In September 2010, world leaders met for the High Level Plenary Meeting on the Millennium Development Goals ("MDGs Summit"). The MDGs Summit took place with great fanfare, attracting close to 140 heads of state and government, as well as leaders from civil society, foundations and the private sector. (1) It launched important aid initiatives and generated unprecedented agreement by Member States on the importance of human rights in efforts to achieve the Millennium Development Goals ("MDGs"). But how successful was this event, measured against its goals, and what are the human rights implications of the MDGs Summit with regard to future development and aid policy?

Global summits have not enjoyed an easy ride in the court of public opinion. (2) Global summitry has been a veritable industry since the 1990s, convened at great expense to the international taxpayer, generating (and recycling) a great wealth of largely pre-scripted and partially implemented promises to improve the human condition. Global promises are, it has been noted, "easily set but seldom met." (3) If past global summit commitments had been achieved, we would all have been healthy by 2000, trade would be "fair," and twenty-four thousand children would not be dying each day through poor sanitation and easily preventable causes. (4) Given this track record of unmet goals, why should the MDGs Summit continue to merit our attention?

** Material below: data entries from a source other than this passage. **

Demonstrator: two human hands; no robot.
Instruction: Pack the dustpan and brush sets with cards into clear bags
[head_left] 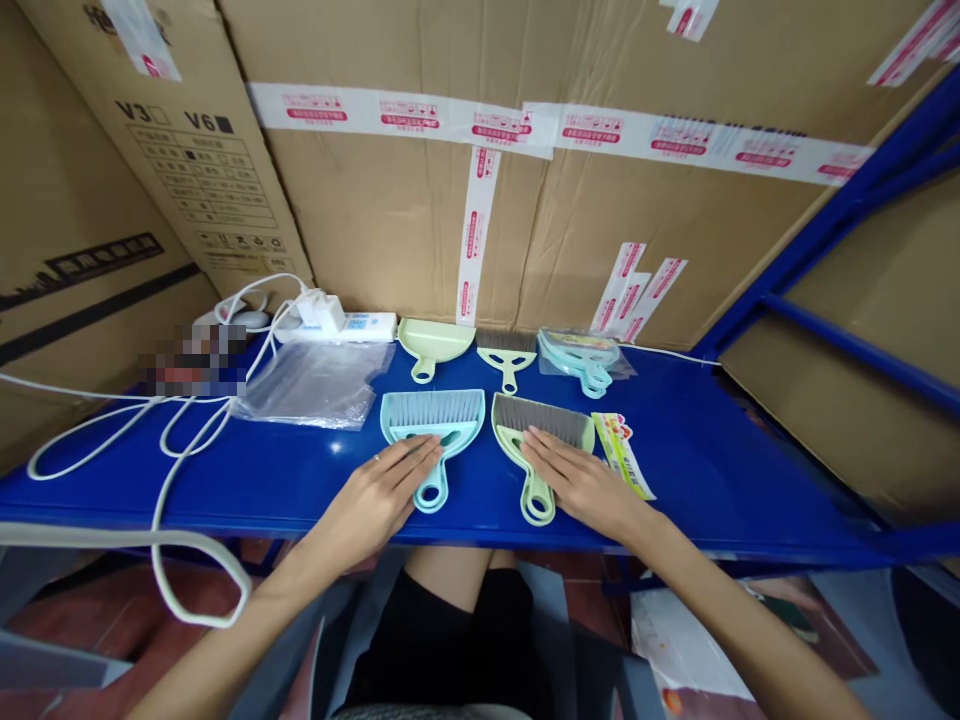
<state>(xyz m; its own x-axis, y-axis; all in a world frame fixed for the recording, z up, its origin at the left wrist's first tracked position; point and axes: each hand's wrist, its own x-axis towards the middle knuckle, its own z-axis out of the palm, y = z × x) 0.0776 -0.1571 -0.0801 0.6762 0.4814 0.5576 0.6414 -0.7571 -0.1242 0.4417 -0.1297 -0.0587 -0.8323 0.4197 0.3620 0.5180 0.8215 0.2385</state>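
Note:
Close to the table's front edge lies a light blue dustpan [385, 412] with a matching hand brush [429, 408] nested in it. My left hand [394, 480] rests on the brush's body, its fingers stretched out side by side. To the right is a light green dustpan [589, 432] holding a green brush with dark bristles [544, 418]. Over that brush my right hand [574, 475] lays its straight fingers. Both handles point toward me. A yellow-green label card [624, 455] lies just beyond my right hand.
Behind stand a green dustpan [435, 341], a green hand brush [509, 357] and a blue set in clear plastic [589, 372]. Clear bags [315, 385], a power strip [371, 325] and looped white cables [176, 440] occupy the left. Cardboard walls [360, 220] and blue frame bars [862, 345] enclose the table.

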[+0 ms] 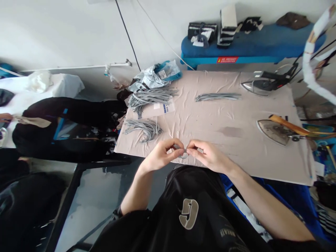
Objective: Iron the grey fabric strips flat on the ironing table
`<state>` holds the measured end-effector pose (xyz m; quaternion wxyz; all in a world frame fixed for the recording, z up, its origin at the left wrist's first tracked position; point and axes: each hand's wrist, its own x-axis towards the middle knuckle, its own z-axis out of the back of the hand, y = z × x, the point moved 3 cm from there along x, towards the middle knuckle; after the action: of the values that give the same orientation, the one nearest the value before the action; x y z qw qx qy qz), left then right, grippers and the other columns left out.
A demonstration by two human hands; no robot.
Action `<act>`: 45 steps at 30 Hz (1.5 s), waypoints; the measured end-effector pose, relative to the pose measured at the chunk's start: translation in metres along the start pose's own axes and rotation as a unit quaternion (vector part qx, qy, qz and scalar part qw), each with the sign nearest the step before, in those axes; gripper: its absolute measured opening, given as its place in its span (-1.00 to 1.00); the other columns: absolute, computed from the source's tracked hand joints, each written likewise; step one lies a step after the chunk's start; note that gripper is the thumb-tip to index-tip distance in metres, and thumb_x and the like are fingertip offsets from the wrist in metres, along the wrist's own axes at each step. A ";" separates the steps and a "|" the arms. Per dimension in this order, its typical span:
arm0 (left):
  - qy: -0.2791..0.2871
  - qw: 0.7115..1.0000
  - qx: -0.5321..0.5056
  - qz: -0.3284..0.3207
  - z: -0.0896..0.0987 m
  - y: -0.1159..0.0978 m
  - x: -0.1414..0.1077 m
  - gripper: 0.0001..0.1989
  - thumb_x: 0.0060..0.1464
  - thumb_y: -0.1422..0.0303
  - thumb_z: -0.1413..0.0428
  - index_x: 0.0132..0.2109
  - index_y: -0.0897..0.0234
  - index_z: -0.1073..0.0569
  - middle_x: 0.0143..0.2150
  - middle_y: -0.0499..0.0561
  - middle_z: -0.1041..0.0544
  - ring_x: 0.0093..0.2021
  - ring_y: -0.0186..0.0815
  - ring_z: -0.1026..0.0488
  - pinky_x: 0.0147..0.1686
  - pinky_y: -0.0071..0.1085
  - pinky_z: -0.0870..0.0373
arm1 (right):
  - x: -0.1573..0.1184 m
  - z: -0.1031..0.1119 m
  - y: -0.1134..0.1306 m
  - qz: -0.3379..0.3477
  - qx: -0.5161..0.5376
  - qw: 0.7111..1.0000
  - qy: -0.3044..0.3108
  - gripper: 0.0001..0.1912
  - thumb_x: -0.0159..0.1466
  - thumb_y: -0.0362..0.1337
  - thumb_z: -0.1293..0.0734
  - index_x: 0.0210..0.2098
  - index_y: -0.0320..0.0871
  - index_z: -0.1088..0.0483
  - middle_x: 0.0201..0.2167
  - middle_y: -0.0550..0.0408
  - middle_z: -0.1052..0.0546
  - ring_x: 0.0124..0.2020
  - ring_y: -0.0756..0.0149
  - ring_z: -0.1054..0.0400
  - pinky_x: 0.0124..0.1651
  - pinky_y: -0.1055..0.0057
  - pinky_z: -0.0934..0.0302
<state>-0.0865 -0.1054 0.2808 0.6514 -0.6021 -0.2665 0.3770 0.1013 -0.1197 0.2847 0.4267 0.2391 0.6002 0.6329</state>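
Two bare hands are working right at the near edge of a beige cloth-covered pressing table (210,119), with the left hand (160,156) and right hand (210,156) meeting over a small grey fabric strip (183,154) curled into a loop. Fingertips on both sides are closed and pinching it, though they hide most of the strip, so the exact hold is hard to make out. Just past that, a tangled pile of grey strips (143,130) sits at the left edge, with a bigger bundle (151,96) near the far left corner and a neat straight bunch (217,97) along the far edge. Two flat irons (275,132) (265,83) sit by the right edge, FYI, and a blue bench (231,45) is beyond.
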 end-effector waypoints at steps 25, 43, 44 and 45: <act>-0.101 0.969 0.128 0.188 -0.021 0.183 0.165 -0.75 0.08 0.15 -0.14 -0.29 0.26 -0.49 -0.50 -0.09 -0.49 -0.47 -0.37 -0.41 -0.40 -0.46 -0.32 | -0.076 0.193 -0.271 -0.245 -0.036 0.947 -0.207 -0.51 0.23 0.21 -0.25 -0.37 -0.13 -0.40 -0.53 0.16 -0.34 -0.47 0.35 -0.21 -0.32 0.34 -0.10; 0.013 0.869 0.488 -0.082 -0.172 0.208 0.254 -0.61 0.27 0.45 0.01 0.21 0.36 -0.40 0.17 0.30 -0.45 0.17 -0.01 -0.39 0.18 -0.04 -0.35 | -0.065 0.184 -0.331 -0.033 -0.496 0.829 -0.255 -0.50 0.45 -0.25 -0.16 0.32 -0.32 -0.28 0.38 -0.19 -0.31 0.43 0.04 -0.12 0.46 -0.02 0.01; 0.044 0.877 0.466 -0.106 -0.193 0.210 0.256 -0.58 0.27 0.47 0.03 0.24 0.39 -0.36 0.20 0.31 -0.44 0.21 -0.02 -0.38 0.20 -0.06 -0.36 | -0.067 0.180 -0.335 -0.033 -0.510 0.823 -0.246 -0.47 0.45 -0.24 -0.17 0.35 -0.34 -0.25 0.40 -0.18 -0.28 0.45 0.03 -0.08 0.47 -0.05 0.04; 0.068 0.884 0.447 -0.123 -0.211 0.213 0.259 -0.55 0.28 0.48 0.05 0.28 0.42 -0.33 0.24 0.32 -0.42 0.26 -0.02 -0.35 0.24 -0.08 -0.35 | -0.069 0.179 -0.339 -0.036 -0.519 0.819 -0.240 -0.45 0.45 -0.23 -0.18 0.37 -0.35 -0.22 0.41 -0.17 -0.26 0.46 0.03 -0.08 0.47 -0.07 0.05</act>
<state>0.1948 -0.0206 0.0151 0.9090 -0.2339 -0.0971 0.3312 0.3686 -0.1057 0.0023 0.6405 0.1052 0.0691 0.7576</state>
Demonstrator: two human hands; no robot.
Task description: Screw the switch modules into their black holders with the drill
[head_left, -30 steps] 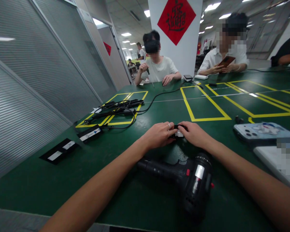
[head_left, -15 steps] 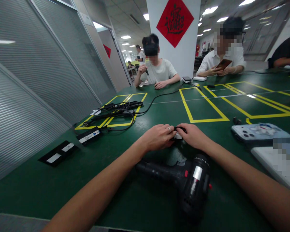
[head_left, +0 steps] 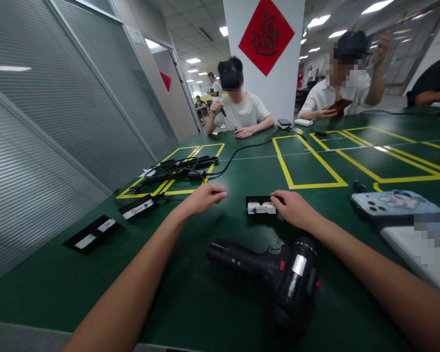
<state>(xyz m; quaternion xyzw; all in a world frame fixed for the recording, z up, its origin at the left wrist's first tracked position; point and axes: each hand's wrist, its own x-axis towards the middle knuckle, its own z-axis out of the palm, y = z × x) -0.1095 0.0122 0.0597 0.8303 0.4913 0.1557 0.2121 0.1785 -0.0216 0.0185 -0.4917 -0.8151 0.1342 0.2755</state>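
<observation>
A small black tray [head_left: 262,199] with white pieces and a blue bit in it lies on the green table [head_left: 183,298]. My right hand [head_left: 291,206] pinches its right end between thumb and fingers. To the left of the tray, apart from it, is my left hand [head_left: 205,198], its fingers drawn together; whether something small is between the fingertips cannot be made out. Between my forearms rests a black cordless drill [head_left: 275,271] with a red button, lying on its side.
Two flat black pieces with white parts [head_left: 137,208] [head_left: 91,234] and tangled black cables [head_left: 179,168] lie at the left. A phone [head_left: 396,203] is at the right. Yellow tape [head_left: 317,186] marks rectangles. Two persons sit across the table.
My left hand has come off the tray and moved left, uncovering it. My right hand stays at its right end. The person at the back right has raised a hand.
</observation>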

Certain global conferences have enjoyed comparatively strong political support, have established institutional frameworks for long-term cooperative action, and, arguably, have contributed positively to global social progress. (5) The 2000 Millennium Summit (6) is especially noteworthy because in the first half of 2001, to prevent the Millennium Declaration from lapsing into oblivion, a U.N. inter-agency expert group extracted a small number of quantifiable human development commitments from the voluminous body of the Millennium Declaration, and established a global campaign and international monitoring regime under the auspices of the U.N. (7) These goals (the MDGs) encapsulate an important subset of internationally recognised socio-economic rights and set global targets from the baseline year of 1990 to (for the most part) a 2015 end date. While a global assessment of their impact is premature, the MDGs have undoubtedly raised the profile and popular awareness of development issues, changed the terms of international development policy, and helped to bring a stronger focus to neglected social rights, such as the right to food, education and health.

The key premise of this paper is to show that the agreed upon global summit commitments are alone insufficient; equally if not more important for progress is sustained political mobilisation and innovative use of the commitments. This paper begins with a short history of the MDGs initiative, along with an appraisal of its significance. A short analysis of the process and outcomes of the MDGs Summit follows, evaluated through the prism of human rights. The purpose is not to undertake a cost-benefit analysis of the MDGs Summit for its own sake. Rather, the purpose is to sharpen and strengthen arguments for integrating human rights in national MDG-based development planning, and to position human rights more clearly and strategically in policy debates for the post-2015 development agenda.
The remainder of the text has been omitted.